Chères, inutiles, dangereuses, les huiles essentielles ? De petits groupes d’irréductibles amateurs apprennent à en faire bon usage, lors d’ateliers ouverts à tous les curieux. Testé pour vous : 1h30 anti-douleur.

Un méli-mélo d’effluves flotte dans la petite boutique. Derrière sa façade jaune, une table haute accueille une dizaine d’habitués, au coude à coude, dont Aude Maillard, docteur en pharmacie et aromathérapeute.
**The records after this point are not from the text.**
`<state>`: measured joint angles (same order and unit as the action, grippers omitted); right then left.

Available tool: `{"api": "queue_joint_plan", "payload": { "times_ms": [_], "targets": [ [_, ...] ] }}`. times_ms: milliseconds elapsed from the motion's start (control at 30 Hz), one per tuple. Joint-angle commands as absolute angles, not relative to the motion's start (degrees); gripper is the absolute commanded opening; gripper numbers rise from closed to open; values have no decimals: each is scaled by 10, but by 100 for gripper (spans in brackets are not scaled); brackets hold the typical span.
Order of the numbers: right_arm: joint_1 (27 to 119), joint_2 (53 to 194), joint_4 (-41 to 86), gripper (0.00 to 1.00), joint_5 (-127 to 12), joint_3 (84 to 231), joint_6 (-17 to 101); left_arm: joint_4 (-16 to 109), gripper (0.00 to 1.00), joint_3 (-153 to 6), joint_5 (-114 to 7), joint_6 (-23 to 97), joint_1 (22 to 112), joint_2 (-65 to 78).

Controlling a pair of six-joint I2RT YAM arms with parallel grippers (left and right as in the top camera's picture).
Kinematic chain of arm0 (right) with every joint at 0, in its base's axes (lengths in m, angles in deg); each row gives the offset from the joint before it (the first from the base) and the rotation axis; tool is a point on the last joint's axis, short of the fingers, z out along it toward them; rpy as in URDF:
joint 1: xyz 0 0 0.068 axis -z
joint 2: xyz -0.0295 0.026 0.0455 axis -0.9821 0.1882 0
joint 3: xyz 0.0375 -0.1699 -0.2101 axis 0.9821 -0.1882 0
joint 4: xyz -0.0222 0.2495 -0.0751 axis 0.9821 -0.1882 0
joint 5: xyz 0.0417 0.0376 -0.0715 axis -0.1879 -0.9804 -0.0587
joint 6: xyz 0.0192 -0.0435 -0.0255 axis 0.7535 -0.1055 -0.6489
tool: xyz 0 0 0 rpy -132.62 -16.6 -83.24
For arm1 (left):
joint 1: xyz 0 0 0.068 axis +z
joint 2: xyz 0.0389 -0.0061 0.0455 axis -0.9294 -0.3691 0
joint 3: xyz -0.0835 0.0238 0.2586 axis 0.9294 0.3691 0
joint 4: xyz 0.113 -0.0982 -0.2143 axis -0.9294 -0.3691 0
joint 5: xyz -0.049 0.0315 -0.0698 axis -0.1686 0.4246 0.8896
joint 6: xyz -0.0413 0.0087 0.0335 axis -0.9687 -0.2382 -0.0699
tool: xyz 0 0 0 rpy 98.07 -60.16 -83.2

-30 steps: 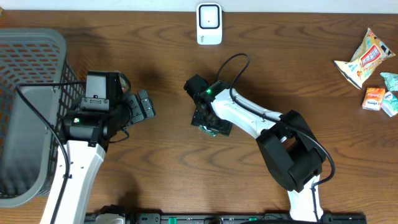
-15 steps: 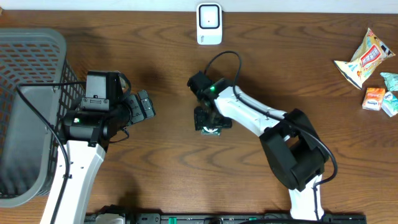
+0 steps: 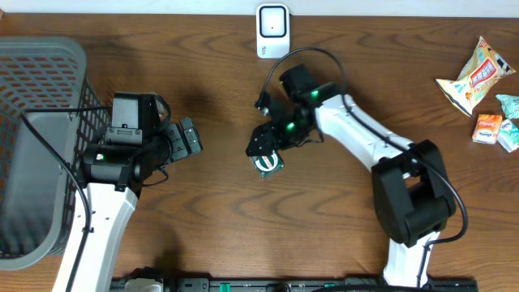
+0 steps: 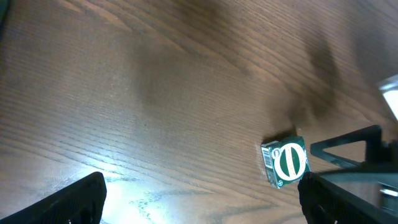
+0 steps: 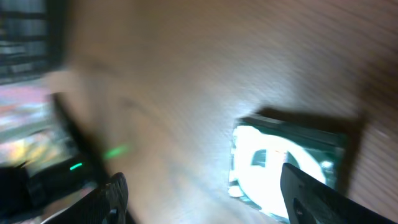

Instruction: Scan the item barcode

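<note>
The item is a small green box (image 3: 268, 164) with a white round logo. It lies on the wooden table near the middle, and a barcode strip shows on its left side in the left wrist view (image 4: 285, 163). My right gripper (image 3: 264, 149) hovers just behind it, jaws wide apart. In the blurred right wrist view the box (image 5: 273, 163) glows under the light beside the right finger (image 5: 323, 199), and bare table lies between the fingers of this gripper (image 5: 205, 199). The white scanner (image 3: 273, 31) stands at the back edge. My left gripper (image 3: 190, 138) is open and empty, well left of the box.
A grey mesh basket (image 3: 49, 50) fills the left edge, beside the left arm. Snack packets (image 3: 474, 77) and small sweets (image 3: 495, 128) lie at the far right. The right arm's dark gripper (image 4: 354, 152) shows at the right of the left wrist view.
The right arm's wrist swung from over the box toward the back of the table. The box now lies uncovered with its round logo showing. The left arm has not moved.
</note>
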<state>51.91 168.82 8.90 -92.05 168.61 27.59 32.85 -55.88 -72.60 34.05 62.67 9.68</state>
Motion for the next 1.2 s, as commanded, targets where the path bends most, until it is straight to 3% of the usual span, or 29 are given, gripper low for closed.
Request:
{"api": "queue_joint_plan", "payload": {
  "times_ms": [0,367,633,867,1167],
  "targets": [
    [545,1675,88,73,-1060,1692,200,327,98,-564,-733,342,630,96],
    [520,1675,35,83,-690,1692,303,327,98,-564,-733,342,630,96],
    [460,1675,47,86,-594,1686,337,327,98,-564,-733,342,630,96],
    [418,1675,77,96,-534,1661,370,327,98,-564,-733,342,630,96],
    [413,1675,125,94,-540,1610,374,327,98,-564,-733,342,630,96]
  ]
}}
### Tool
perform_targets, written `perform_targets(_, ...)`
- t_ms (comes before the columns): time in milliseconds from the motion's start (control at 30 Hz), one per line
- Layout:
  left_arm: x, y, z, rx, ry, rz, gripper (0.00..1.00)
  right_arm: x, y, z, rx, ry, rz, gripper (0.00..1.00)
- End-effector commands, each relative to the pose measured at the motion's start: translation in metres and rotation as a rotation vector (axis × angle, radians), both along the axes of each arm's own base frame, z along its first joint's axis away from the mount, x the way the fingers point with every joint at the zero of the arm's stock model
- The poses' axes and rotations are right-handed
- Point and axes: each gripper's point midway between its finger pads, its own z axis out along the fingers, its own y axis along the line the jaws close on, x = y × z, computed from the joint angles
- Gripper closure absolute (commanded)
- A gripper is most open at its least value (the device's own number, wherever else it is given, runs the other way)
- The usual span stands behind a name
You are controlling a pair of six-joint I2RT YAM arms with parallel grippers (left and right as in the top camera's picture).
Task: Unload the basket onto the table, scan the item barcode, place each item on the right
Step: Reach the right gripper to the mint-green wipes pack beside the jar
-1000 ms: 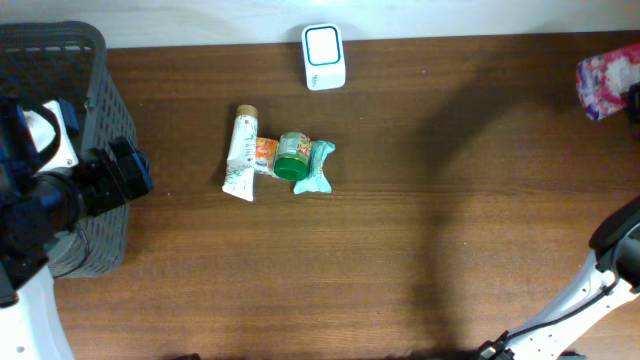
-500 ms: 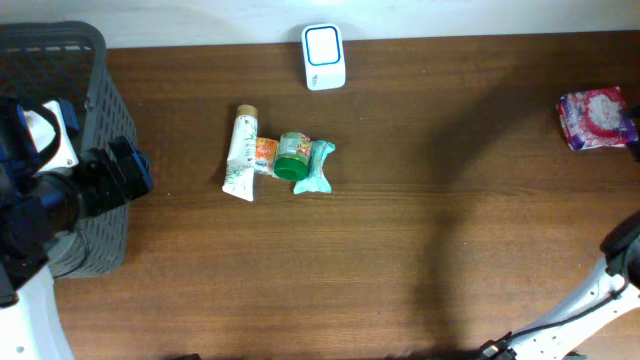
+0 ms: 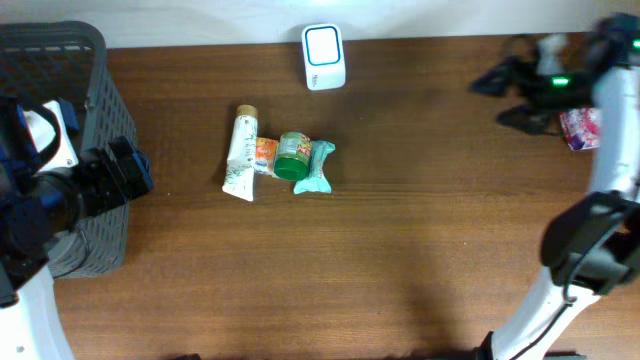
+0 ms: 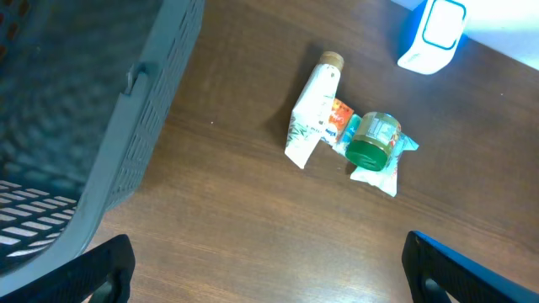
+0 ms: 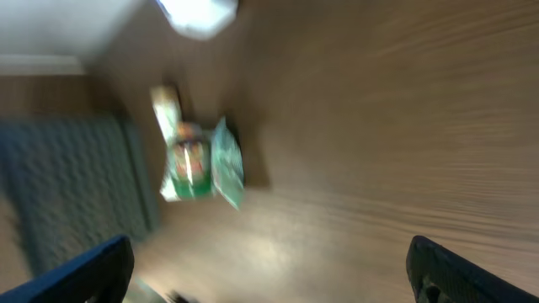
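One tube (image 3: 241,155), one jar (image 3: 293,158) and two packets (image 3: 318,172) are lying below one scanner (image 3: 324,57); left gripper (image 3: 130,172) and right gripper (image 3: 505,98) jaws are gaping.

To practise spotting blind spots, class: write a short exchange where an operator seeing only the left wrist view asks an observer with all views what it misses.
Operator: Anything on the table outside my frame?
Observer: Yes, a pink packet lies near the table's far right edge.
Operator: Where is the right hand?
Observer: It hangs beside that packet, open, holding nothing.
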Motion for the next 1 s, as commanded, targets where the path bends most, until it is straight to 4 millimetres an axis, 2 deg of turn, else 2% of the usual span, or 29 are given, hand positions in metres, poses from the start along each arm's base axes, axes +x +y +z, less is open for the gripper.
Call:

Une qualification bien poétique, qui contraste avec l’intitulé du jour : les huiles essentielles et la douleur. « En aroma, il y a tout un arsenal pour agir sur les muscles, les nerfs, la peau, le psychique, mais aussi des douleurs plus lourdes, explique la spécialiste. Dans les hôpitaux, le service obstétrique et paradoxalement, celui des soins palliatifs commencent à les utiliser. » Par exemple, pour la gestion des effets secondaires des médicaments. Tous ici sont convaincus : les huiles essentielles sont un soutien précieux aux phénomènes du corps. À commencer par la gaulthérie.

C’est un peu fort

« Ça sent les vestiaires ! » Le petit flacon de « gaulthérie couchée » fait le tour des nez. L’odeur est familière des sportifs, qui l’utilisent pour préparer leurs muscles à l’effort ou pour les soulager. Originaire d’Asie, la plante avec laquelle l’huile est fabriquée, est en quelque sorte le pendant naturel de l’aspirine. On l’applique diluée, pour soigner l’arthrose, les rhumatismes, les tendinites et autres torticolis, car cet anti-inflammatoire chauffe la zone massée. « Scientifiquement, son action se vérifie par le niveau de globules blancs », précise Aude Maillard. Tout comme la menthe poivrée, elle est aussi efficace contre les migraines. À l’aveuglette, l’aromathérapeute cherche une petite fiole dans une caissette en bois. Elle montre d’un geste gracieux, comment appliquer la menthe en cas d’urgence, en partant du front vers les joues.